Molecular dating of the most recent common ancestor is often taken to be synonymous with the index case of an emerging disease. However, said co-author Michael Worobey, Ph.D., professor of ecology and evolutionary biology at University of Arizona: "The index case can conceivably predate the common ancestor—the actual first case of this outbreak may have occurred days, weeks or even many months before the estimated common ancestor. Determining the length of that 'phylogenetic fuse' was at the heart of our investigation."

Based on this work, the researchers estimate that the median number of persons infected with SARS-CoV-2 in China was less than one until November 4, 2019. Thirteen days later, it was four individuals, and just nine on December 1, 2019. The first hospitalizations in Wuhan with a condition later identified as COVID-19 occurred in mid-December.

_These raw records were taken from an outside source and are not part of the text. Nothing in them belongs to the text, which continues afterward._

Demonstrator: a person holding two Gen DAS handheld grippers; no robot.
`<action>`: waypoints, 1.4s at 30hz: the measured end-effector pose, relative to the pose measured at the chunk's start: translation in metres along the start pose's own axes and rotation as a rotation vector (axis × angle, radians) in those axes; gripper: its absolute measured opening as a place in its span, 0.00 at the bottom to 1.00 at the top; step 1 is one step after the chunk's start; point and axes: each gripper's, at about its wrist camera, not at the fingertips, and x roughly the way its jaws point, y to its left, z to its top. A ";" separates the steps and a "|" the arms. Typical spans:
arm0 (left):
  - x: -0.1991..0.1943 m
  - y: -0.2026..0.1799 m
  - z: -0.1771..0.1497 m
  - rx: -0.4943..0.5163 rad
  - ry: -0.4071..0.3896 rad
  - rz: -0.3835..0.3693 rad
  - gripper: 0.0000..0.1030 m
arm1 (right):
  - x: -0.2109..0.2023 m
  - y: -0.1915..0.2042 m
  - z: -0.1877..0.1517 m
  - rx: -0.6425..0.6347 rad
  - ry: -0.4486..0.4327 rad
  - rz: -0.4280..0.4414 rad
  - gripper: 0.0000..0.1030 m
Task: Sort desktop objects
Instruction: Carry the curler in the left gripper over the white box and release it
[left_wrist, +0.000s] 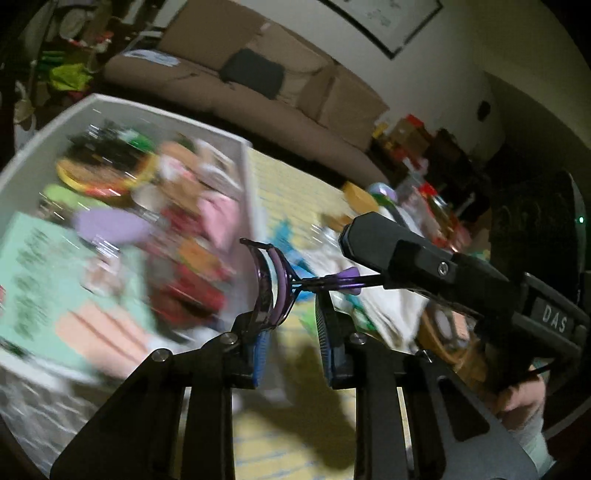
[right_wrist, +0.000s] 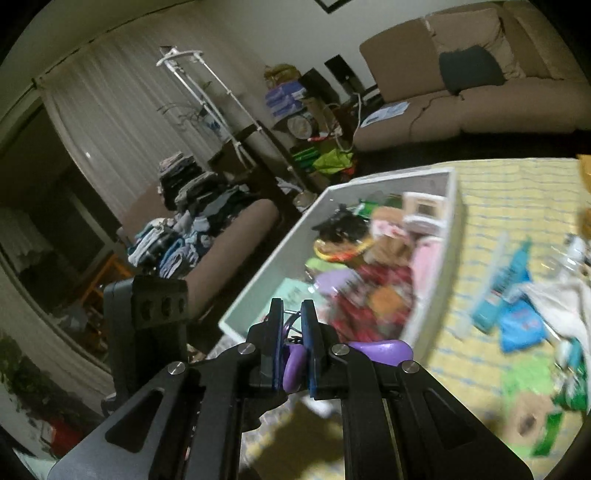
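A purple eyelash curler (left_wrist: 275, 286) hangs in the air between both grippers, above the table beside the white box (left_wrist: 249, 177). My right gripper (right_wrist: 293, 332) is shut on the curler's purple handles (right_wrist: 295, 363); it shows in the left wrist view as a black body (left_wrist: 406, 258) coming in from the right. My left gripper (left_wrist: 295, 317) is open, with the curler's curved head resting against its left fingertip (left_wrist: 255, 332). The white box (right_wrist: 452, 206) is full of mixed small items.
A yellow checked cloth (right_wrist: 517, 192) covers the table. Blue packets (right_wrist: 517, 321), white cloth and green wrappers lie to the right of the box. A basket (left_wrist: 443, 332) sits under my right gripper. A brown sofa (right_wrist: 498, 99) stands behind.
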 end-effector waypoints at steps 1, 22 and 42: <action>-0.003 0.013 0.010 -0.006 -0.002 0.017 0.20 | 0.016 0.002 0.008 0.009 0.008 0.006 0.09; 0.032 0.163 0.072 -0.119 0.108 0.262 0.39 | 0.207 -0.060 0.050 0.011 0.123 -0.350 0.13; -0.010 0.092 0.043 -0.021 0.085 0.345 0.85 | 0.092 -0.030 0.029 -0.097 0.128 -0.396 0.81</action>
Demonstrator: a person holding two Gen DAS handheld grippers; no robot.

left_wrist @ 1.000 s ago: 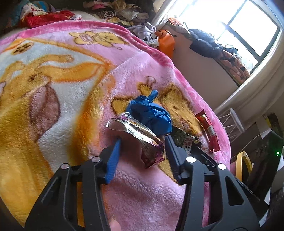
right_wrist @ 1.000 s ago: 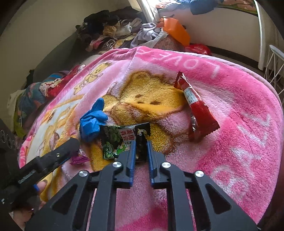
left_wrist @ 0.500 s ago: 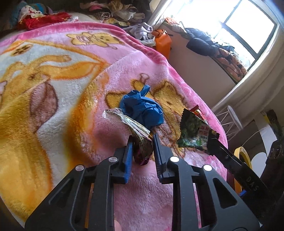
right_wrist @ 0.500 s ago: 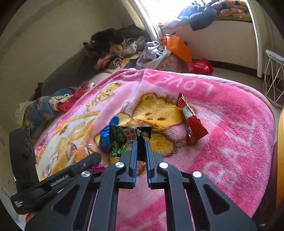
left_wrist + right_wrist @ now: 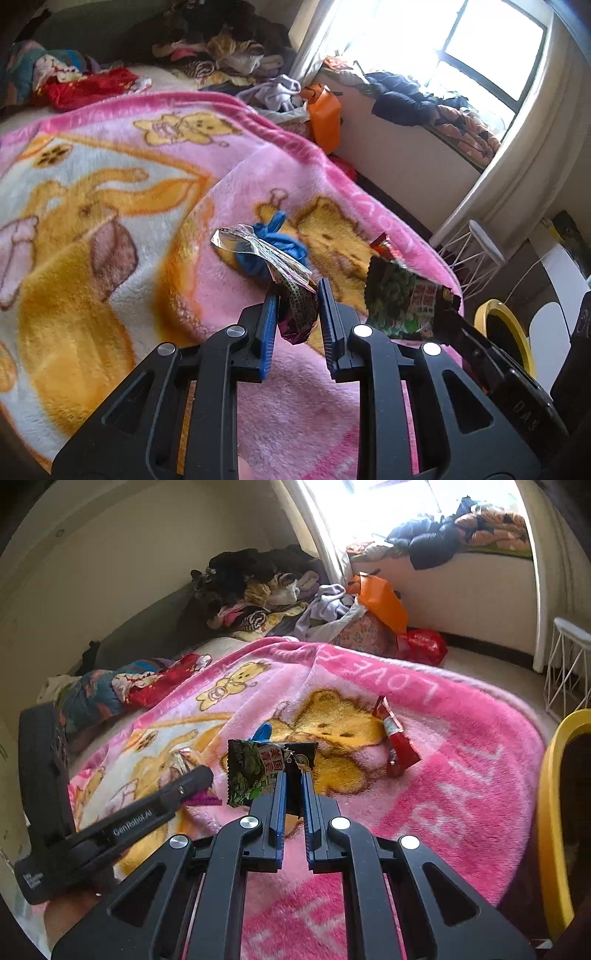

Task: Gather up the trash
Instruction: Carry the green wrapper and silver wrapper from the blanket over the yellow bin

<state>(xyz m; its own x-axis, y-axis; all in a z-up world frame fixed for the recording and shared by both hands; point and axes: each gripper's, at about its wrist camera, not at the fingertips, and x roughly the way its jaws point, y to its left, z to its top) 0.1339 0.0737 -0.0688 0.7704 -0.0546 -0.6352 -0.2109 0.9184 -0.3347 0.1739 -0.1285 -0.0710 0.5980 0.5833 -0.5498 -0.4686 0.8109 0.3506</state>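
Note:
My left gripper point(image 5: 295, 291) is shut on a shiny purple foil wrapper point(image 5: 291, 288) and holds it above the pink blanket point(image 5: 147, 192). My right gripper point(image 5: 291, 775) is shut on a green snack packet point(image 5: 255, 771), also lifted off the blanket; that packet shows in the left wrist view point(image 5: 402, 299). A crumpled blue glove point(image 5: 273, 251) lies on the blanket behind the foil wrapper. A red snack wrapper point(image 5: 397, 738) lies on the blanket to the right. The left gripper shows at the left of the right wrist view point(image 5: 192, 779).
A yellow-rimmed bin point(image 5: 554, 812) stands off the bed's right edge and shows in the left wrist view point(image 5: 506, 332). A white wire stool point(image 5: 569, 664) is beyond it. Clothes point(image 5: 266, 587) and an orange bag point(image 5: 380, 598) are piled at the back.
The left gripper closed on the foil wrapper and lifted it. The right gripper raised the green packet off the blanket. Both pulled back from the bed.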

Study authors used a variety of analytical tools to model how the SARS-CoV-2 virus may have behaved during the initial outbreak and early days of the pandemic when it was largely an unknown entity and the scope of the public health threat not yet fully realized.

These tools included epidemic simulations based on the virus's known biology, such as its transmissibility and other factors. In just 29.7 percent of these simulations was the virus able to create self-sustaining epidemics. In the other 70.3 percent, the virus infected relatively few persons before dying out. The average failed epidemic ended just eight days after the index case.

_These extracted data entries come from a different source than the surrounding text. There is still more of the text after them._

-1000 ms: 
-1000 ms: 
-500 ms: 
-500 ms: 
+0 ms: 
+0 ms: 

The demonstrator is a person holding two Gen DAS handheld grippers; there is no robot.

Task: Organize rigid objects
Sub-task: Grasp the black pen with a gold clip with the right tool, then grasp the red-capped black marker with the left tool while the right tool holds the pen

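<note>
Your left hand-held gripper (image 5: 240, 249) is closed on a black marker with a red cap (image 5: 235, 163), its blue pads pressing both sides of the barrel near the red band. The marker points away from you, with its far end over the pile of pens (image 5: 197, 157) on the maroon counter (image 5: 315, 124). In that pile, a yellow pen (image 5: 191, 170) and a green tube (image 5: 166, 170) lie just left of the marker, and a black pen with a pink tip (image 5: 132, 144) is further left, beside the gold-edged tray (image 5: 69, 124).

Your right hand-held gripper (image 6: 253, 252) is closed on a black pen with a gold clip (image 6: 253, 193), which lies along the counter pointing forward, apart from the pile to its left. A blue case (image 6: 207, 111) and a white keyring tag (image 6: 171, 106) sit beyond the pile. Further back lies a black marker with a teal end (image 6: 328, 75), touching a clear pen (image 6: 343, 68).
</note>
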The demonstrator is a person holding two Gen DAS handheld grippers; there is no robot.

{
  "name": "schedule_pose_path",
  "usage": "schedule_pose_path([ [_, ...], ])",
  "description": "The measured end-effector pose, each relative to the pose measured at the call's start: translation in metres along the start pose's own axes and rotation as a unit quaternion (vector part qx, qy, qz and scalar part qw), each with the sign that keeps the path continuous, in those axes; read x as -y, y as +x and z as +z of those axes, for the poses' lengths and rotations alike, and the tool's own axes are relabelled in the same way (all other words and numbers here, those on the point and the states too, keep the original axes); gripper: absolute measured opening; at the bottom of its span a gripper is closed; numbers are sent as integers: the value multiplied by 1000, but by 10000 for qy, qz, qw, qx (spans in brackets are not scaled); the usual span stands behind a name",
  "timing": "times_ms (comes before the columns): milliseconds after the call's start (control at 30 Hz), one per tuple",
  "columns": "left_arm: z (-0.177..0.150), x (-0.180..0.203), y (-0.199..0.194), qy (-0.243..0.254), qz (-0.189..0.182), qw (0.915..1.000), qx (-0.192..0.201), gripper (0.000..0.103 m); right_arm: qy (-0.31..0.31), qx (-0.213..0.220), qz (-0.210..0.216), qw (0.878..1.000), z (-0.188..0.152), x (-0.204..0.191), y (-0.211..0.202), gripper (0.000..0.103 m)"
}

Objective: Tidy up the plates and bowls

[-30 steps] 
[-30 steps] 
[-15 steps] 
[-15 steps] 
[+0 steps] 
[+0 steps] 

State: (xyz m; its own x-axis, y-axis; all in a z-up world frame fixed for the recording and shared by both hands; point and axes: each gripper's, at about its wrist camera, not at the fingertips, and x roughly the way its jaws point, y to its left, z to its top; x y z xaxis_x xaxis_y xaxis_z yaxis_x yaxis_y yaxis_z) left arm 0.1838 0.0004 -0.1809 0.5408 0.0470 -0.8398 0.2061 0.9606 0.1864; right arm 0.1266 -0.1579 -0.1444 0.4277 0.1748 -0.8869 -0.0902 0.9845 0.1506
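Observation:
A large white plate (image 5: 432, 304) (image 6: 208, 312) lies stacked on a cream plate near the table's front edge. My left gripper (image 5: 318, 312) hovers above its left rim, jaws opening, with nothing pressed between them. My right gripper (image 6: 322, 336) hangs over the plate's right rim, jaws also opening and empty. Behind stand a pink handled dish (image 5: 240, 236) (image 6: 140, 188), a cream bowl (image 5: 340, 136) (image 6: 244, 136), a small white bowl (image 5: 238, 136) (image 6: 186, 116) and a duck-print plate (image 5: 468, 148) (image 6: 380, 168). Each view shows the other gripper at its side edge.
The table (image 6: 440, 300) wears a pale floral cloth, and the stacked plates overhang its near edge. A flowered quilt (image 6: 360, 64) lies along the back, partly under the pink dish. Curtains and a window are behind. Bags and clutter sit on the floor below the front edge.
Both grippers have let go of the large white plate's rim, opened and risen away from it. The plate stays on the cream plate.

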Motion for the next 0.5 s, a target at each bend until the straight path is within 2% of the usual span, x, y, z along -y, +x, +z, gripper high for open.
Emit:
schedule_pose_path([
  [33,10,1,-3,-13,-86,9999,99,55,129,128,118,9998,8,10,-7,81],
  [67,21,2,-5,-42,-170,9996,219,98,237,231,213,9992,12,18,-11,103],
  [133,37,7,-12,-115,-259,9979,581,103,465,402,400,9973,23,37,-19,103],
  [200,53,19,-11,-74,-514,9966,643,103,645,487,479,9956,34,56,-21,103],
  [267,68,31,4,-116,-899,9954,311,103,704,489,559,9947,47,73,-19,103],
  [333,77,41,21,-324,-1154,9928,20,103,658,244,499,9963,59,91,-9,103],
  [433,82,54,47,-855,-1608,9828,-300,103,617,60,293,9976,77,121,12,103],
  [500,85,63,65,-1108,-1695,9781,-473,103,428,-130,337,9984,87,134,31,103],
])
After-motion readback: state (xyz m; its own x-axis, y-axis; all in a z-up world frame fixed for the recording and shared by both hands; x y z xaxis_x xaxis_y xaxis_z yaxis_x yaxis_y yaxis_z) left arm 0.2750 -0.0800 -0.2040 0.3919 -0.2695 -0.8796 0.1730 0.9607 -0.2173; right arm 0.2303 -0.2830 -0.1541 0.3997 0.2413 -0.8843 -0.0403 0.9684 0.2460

"Typically, scientists use the viral genetic diversity to get the timing of when a virus started to spread," said Wertheim. "Our study added a crucial layer on top of this approach by modeling how long the virus could have circulated before giving rise to the observed genetic diversity.

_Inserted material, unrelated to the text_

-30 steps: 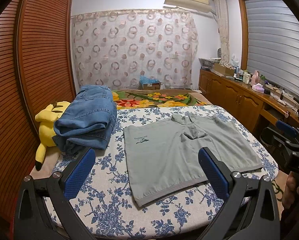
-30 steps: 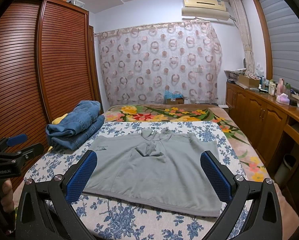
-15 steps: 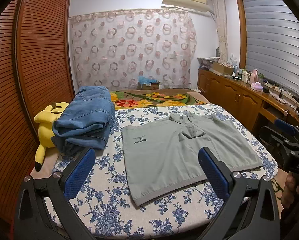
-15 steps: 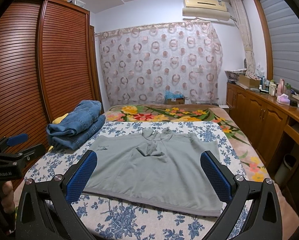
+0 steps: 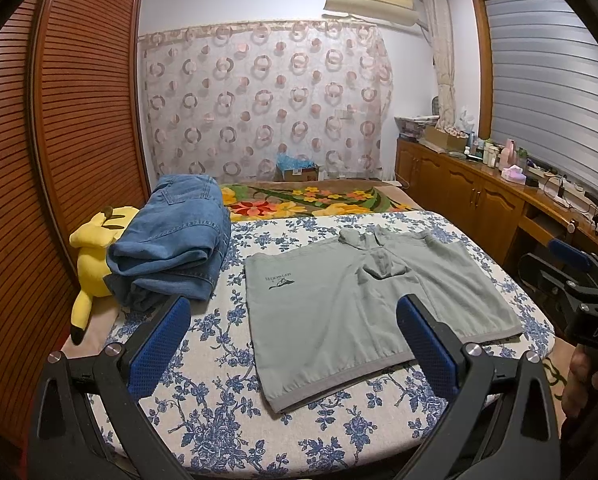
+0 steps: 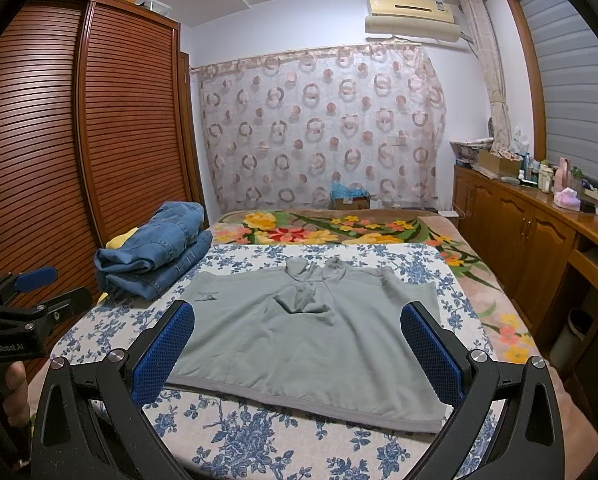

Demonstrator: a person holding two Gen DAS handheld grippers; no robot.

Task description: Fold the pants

"Our approach yielded some surprising results. We saw that over two-thirds of the epidemics we attempted to simulate went extinct. That means that if we could go back in time and repeat 2019 one hundred times, two out of three times, COVID-19 would have fizzled out on its own without igniting a pandemic. This finding supports the notion that humans are constantly being bombarded with zoonotic pathogens."

Wertheim noted that even as SARS-CoV-2 was circulating in China in the fall of 2019, the researchers' model suggests it was doing so at low levels until at least December of that year.

"Given that, it's hard to reconcile these low levels of virus in China with claims of infections in Europe and the U.S. at the same time," Wertheim said. "I am quite skeptical of claims of COVID-19 outside China at that time."

The original strain of SARS-CoV-2 became epidemic, the authors write, because it was widely dispersed, which favors persistence, and because it thrived in urban areas where transmission was easier. In simulated epidemics involving less dense rural communities, epidemics went extinct 94.5 to 99.6 percent of the time.

The virus has since mutated multiple times, with a number of variants becoming more transmissible.

"Pandemic surveillance wasn't prepared for a virus like SARS-CoV-2," Wertheim said. "We were looking for the next SARS or MERS, something that killed people at a high rate, but in hindsight, we see how a highly transmissible virus with a modest mortality rate can also lay the world low."